Opioids like fentanyl, Vicodin, OxyContin and morphine are highly effective at blunting severe pain. Prolonged use can create tolerance and dependence, and excessive use can result in overdose, which leads to a search for a better way to control pain. Withdrawal symptoms usually set in upon the discontinuation of opioids following prolonged use. This discovery could point a way toward lessening the suffering associated with withdrawal.
The discovery of GPR139 also offers a new target for drug development aimed at making opiate therapies safer, Martemyanov added. Grill, Martemyanov and first author Dr. Dandan Wang noted that they are hopeful that the discovery will lead to a new generation of pain medications with less potential for abuse and overdose.
“There are several possibilities,” Grill explains. “A drug (that does not exist right now) that blocks GPR139 would theoretically make lower doses of opioids capable of killing pain. This could increase the therapeutic window for opioid use. We showed in mice that drugs activating GPR139 can prevent opioid self-administration. So, it’s possible drugs that activate GPR139 could help addicts reduce drug taking or seeking.”

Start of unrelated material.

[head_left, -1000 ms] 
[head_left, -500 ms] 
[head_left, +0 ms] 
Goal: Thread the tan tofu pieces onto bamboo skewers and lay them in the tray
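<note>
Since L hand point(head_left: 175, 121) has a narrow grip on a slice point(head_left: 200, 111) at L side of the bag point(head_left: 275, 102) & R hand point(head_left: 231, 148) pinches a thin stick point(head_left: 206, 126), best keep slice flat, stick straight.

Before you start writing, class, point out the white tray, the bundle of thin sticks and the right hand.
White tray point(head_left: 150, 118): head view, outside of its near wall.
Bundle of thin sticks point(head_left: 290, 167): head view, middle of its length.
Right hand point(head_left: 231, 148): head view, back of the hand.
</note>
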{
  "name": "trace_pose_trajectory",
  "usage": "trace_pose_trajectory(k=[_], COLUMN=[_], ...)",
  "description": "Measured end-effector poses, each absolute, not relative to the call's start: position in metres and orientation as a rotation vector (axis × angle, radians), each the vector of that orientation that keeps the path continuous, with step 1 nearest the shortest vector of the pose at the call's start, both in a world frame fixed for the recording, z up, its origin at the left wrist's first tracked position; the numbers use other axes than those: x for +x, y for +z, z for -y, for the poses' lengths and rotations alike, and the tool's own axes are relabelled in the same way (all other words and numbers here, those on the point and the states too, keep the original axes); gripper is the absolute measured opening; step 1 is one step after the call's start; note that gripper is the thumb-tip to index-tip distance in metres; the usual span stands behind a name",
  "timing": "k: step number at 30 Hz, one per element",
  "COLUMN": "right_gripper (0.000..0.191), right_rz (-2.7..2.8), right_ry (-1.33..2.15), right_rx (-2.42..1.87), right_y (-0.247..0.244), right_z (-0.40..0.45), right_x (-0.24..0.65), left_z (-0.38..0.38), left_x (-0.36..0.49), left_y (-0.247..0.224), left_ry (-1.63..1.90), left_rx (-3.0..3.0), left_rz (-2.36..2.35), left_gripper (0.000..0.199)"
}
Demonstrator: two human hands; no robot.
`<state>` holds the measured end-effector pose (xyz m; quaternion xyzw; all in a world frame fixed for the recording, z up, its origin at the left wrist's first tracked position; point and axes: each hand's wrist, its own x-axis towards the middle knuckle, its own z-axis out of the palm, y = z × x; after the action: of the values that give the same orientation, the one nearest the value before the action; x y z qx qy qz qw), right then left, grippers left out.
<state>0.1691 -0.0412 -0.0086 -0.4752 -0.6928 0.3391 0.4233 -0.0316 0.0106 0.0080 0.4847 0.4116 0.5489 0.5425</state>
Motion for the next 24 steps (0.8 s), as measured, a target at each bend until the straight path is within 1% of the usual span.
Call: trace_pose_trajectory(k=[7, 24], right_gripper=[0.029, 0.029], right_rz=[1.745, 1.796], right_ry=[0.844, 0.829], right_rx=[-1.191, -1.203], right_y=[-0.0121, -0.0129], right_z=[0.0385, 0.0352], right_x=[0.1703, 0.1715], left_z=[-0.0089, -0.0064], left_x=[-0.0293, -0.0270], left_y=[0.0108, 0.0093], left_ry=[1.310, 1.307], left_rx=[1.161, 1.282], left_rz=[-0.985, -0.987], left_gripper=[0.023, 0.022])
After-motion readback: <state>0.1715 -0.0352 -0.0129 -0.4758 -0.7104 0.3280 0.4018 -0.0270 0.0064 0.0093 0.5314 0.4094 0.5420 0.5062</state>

“Finally, we had the unexpected discovery that loss of GPR139 blocks all withdrawal symptoms from chronic opioid exposure. This suggests that a drug that inhibits GPR139 might be a powerful treatment for opioid withdrawal symptoms. For example, during rehabilitation, addicts try and stop using opioids—which triggers withdrawal symptoms that are painful and problematic: body weight loss, anxiety, diarrhea, etc. It is possible a drug that inhibits GPR139 would block these withdrawal symptoms and make drug rehab easier to enter and ultimately more effective,” he points out.
When asked if he thinks researchers will be able to build on the GPR139 research to help create safer opiates and/or alternative pain therapies with a smaller risk of dependence or addiction, Grill concludes, “We hope so, but there is still a long way to go.”